Hamburger is excellent!! Any of them are edible straight from the jar but bacon can use some time in the skillet first.
Chicken legs were more bother than they were worth. They don't fit good in the jars and are hard to separate the meat from the non-meat. Thighs are a little better. Boneless thighs and breasts work the best.
Cold-pack the chicken and bacon, the others like a few minutes to brown them first. Cut the bacon to length for proper headspace and roll up in parchment paper to keep the slices separate. It crumbles easily after it is canned, great for BLTs, not so much for keeping it as strips.

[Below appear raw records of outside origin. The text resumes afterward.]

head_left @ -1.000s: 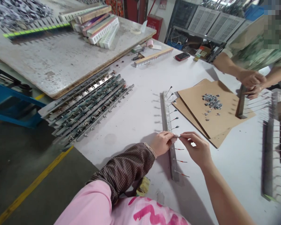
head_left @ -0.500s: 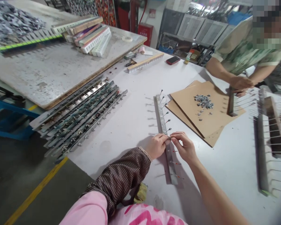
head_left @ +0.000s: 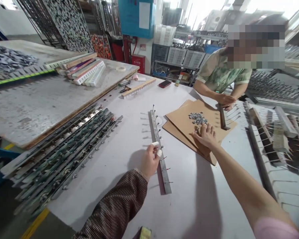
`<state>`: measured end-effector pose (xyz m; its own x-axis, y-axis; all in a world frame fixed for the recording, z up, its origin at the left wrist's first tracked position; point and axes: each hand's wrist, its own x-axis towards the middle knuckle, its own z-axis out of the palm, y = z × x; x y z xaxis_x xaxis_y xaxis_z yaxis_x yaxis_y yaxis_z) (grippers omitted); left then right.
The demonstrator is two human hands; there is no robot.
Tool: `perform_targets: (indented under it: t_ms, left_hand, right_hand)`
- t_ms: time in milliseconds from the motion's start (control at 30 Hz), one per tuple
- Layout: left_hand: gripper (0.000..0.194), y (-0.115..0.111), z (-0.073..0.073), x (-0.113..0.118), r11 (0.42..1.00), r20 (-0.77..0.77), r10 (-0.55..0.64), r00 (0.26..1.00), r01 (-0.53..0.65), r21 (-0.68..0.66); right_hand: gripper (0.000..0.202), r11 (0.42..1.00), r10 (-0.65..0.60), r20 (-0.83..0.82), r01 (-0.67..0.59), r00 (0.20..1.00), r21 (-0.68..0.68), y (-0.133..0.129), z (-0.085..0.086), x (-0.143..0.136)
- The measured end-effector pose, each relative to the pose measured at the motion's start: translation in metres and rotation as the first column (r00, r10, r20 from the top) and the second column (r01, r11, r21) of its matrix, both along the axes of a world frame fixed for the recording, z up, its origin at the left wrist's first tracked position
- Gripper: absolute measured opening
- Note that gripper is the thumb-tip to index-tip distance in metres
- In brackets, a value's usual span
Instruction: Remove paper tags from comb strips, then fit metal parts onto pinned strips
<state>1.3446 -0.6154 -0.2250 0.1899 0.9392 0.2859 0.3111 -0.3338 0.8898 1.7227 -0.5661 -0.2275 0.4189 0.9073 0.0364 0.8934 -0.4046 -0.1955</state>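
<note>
A narrow grey metal bar (head_left: 154,127) stands on the white table, with several thin pins sticking out along its side; upper pins carry small dark tips, and lower ones look reddish. Just left of its middle is my left hand (head_left: 149,162), loosely curled, thumb and forefinger apart with white covers on their tips and nothing visible between them. My right hand (head_left: 207,136) reaches over the brown cardboard sheets (head_left: 181,116), its fingers spread at the near edge of a pile of small metal pieces (head_left: 197,118). What lies under its palm is hidden.
A stack of long metal strips with clips (head_left: 72,149) lies at left. Across the table, a person (head_left: 214,79) handles a dark bar with pins (head_left: 223,118). More pinned bars (head_left: 261,159) line the right side. A phone (head_left: 164,84) and a wooden strip (head_left: 139,87) lie farther back.
My right hand has left the metal bar and moved right, over the small metal pieces. My left hand has loosened beside the bar. The camera view has tilted up and turned right.
</note>
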Motion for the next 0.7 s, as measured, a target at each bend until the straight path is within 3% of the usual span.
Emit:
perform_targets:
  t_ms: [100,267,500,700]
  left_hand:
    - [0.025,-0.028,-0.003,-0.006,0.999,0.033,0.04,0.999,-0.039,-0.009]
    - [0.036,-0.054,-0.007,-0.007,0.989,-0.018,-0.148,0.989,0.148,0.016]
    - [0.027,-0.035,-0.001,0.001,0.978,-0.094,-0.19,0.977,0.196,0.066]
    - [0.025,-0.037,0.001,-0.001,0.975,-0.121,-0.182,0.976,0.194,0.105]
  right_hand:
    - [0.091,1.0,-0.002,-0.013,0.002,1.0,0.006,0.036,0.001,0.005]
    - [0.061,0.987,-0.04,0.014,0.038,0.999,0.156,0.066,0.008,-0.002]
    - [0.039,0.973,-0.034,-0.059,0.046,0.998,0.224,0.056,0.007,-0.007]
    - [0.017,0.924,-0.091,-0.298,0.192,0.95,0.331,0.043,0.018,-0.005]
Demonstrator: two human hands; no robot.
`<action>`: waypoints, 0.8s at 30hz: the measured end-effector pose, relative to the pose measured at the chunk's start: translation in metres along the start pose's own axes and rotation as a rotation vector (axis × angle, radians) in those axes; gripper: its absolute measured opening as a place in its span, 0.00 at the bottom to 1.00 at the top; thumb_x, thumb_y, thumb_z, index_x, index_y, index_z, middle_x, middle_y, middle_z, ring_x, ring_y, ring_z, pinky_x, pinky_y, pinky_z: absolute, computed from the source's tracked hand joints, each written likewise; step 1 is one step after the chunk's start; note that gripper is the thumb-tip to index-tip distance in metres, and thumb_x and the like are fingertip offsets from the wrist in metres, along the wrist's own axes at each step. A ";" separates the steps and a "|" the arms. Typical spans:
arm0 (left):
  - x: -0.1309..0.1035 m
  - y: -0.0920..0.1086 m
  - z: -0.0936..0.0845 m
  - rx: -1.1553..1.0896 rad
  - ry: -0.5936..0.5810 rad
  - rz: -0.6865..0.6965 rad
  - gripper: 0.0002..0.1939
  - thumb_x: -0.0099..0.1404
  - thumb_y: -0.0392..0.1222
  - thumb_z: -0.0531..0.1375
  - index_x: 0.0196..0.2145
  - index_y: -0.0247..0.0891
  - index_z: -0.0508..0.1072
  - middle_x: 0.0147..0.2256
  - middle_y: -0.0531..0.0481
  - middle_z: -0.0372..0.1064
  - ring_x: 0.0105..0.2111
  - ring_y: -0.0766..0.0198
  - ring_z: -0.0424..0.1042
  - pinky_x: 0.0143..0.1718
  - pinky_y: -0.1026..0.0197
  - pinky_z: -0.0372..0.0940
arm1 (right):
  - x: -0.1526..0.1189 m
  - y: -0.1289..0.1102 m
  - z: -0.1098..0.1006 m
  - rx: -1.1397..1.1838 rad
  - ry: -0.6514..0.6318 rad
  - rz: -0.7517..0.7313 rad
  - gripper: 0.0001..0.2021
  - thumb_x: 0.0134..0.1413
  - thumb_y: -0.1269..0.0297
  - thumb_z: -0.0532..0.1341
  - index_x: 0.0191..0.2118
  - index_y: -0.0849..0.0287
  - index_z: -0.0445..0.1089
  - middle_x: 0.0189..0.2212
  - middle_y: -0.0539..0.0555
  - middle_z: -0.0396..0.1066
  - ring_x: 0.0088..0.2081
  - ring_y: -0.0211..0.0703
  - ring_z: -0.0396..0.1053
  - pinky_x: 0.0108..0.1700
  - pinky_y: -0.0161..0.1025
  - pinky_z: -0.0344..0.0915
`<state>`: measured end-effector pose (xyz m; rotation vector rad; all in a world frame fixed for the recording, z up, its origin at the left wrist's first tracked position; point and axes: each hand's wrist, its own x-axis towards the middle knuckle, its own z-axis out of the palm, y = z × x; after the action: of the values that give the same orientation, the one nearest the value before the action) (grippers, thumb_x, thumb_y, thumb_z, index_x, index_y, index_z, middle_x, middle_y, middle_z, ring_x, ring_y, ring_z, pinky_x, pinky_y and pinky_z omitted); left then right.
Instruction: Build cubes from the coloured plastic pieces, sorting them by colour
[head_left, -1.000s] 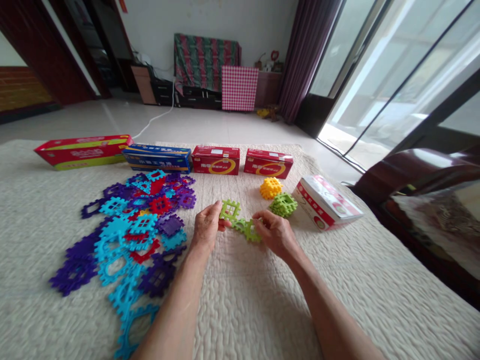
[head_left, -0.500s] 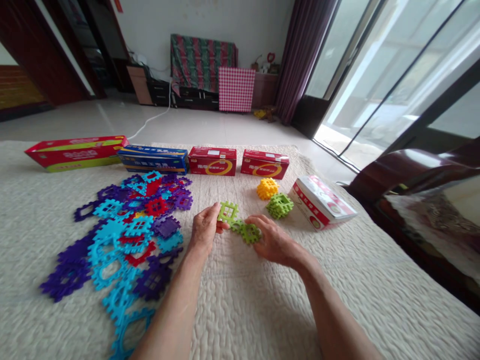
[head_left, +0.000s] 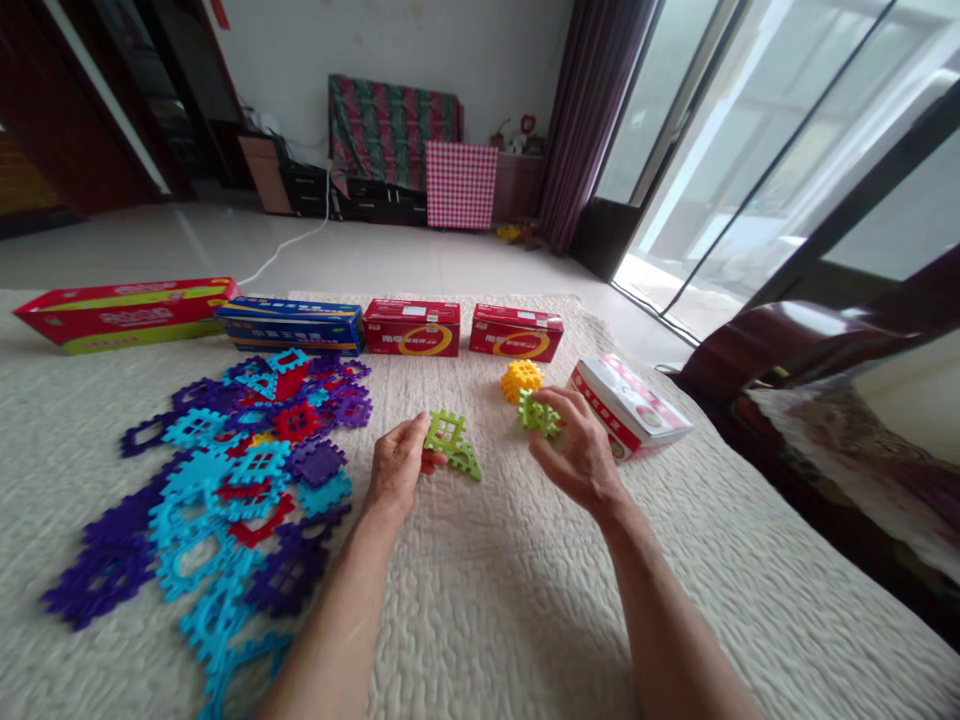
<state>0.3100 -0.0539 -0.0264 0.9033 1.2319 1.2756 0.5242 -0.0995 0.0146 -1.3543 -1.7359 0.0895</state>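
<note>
Spreading wide: one cream quilted cloth (head_left: pixel 465 610), puckered; pale glossy floor (head_left: pixel 405 262) beyond. Left hand (head_left: pixel 397 464), nearly closed, pinching a green notched lattice square (head_left: pixel 446 431) between both hands. Right hand (head_left: pixel 576 448), half-curled at green toothed pieces (head_left: pixel 531 412), grip unclear. Yellow notched stack (head_left: pixel 520 380) beside them.

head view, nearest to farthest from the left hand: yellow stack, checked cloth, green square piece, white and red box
1. Green square piece, in the left hand.
2. Yellow stack, ahead and right.
3. White and red box, farther right.
4. Checked cloth, across the room.
</note>
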 end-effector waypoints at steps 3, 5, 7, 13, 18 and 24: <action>-0.001 0.000 0.001 0.004 0.001 -0.003 0.23 0.50 0.60 0.63 0.26 0.34 0.71 0.20 0.53 0.70 0.15 0.67 0.68 0.15 0.68 0.57 | 0.004 0.016 -0.004 -0.049 0.108 0.027 0.19 0.46 0.72 0.58 0.47 0.53 0.67 0.51 0.57 0.66 0.53 0.50 0.65 0.53 0.52 0.66; -0.002 0.000 0.000 0.003 0.002 -0.002 0.23 0.50 0.61 0.63 0.26 0.34 0.71 0.20 0.53 0.70 0.15 0.67 0.69 0.15 0.68 0.58 | 0.006 0.026 -0.005 -0.077 0.138 0.035 0.19 0.46 0.72 0.57 0.46 0.54 0.68 0.51 0.57 0.66 0.54 0.50 0.65 0.54 0.52 0.65; -0.002 -0.001 0.000 0.001 -0.001 0.002 0.23 0.50 0.61 0.63 0.27 0.34 0.71 0.21 0.53 0.70 0.15 0.67 0.69 0.16 0.68 0.58 | 0.008 0.034 -0.004 -0.106 0.142 0.038 0.18 0.45 0.73 0.57 0.45 0.54 0.68 0.50 0.58 0.67 0.54 0.51 0.65 0.56 0.52 0.63; -0.003 0.000 0.001 0.013 0.000 0.004 0.23 0.50 0.61 0.63 0.26 0.35 0.71 0.20 0.53 0.69 0.15 0.67 0.68 0.16 0.68 0.58 | 0.007 0.047 0.001 -0.115 0.123 0.067 0.17 0.46 0.73 0.56 0.44 0.55 0.70 0.53 0.58 0.68 0.55 0.51 0.66 0.57 0.52 0.63; -0.002 -0.001 0.001 0.006 0.005 0.003 0.23 0.49 0.61 0.64 0.26 0.35 0.71 0.20 0.54 0.69 0.14 0.68 0.68 0.16 0.68 0.58 | 0.006 0.052 0.005 -0.119 0.110 0.083 0.17 0.46 0.73 0.56 0.44 0.56 0.70 0.53 0.58 0.68 0.55 0.51 0.66 0.56 0.52 0.63; -0.001 -0.002 0.001 0.004 0.002 0.000 0.23 0.49 0.61 0.64 0.26 0.34 0.71 0.20 0.53 0.69 0.15 0.67 0.68 0.15 0.68 0.58 | 0.007 0.038 -0.001 -0.139 0.131 0.051 0.21 0.42 0.75 0.55 0.45 0.55 0.69 0.55 0.58 0.65 0.57 0.55 0.63 0.57 0.57 0.61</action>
<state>0.3112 -0.0547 -0.0279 0.9051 1.2359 1.2752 0.5532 -0.0791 -0.0016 -1.4728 -1.6226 -0.0914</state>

You can can potatoes but I would recommend doing it separately. The more you put in the jar the more limited you are in the uses you can put it to. A jar of meat and a few jars of vegetables can become a lot of different things including stew, but a jar of stew will be stew whether you want it to or not.
 
Pressure canning is the proper way to do meat and is not that hard to accomplish. Pressure cookers can be had for relatively cheap at garage sales but even.new they are not to bad. I bought an all american brand several years back and can several different things. Smoked fish, tuna, deer meat, stew, and chili all turn out great canned. Although I am not much of a prepper, I would consider a pressure cooker a must have for any serious prepping.
 
I put raw potatoes carrots and onions along with broth and deer meat into my stew and pressure can them as a stew. The potatoes are very soft but hold their form and do not turn to mush.
 
I pressure can all the meat from any bears I kill. It's a great way to process bear meat. Super versatile to use cooking and no risk of getting trichonosis from it since it's so well cooked, tender too. I cut up all my deer and elk into roasts and steaks so it's nice not to worry about finding freezer space for bear meat. However I think we're gonna try doing some bear sausage as well this spring if we get one just cause I hear great things
 
Best way for bear is pepperoni sticks or breakfast sausage..In my opinion. I can alot of fish..actually 9/10 i get. Smoked for a few hours then packed in jars and canned. A 1/4 of each deer and elk gets canned as well being its good for 3-10yrs depending on storage.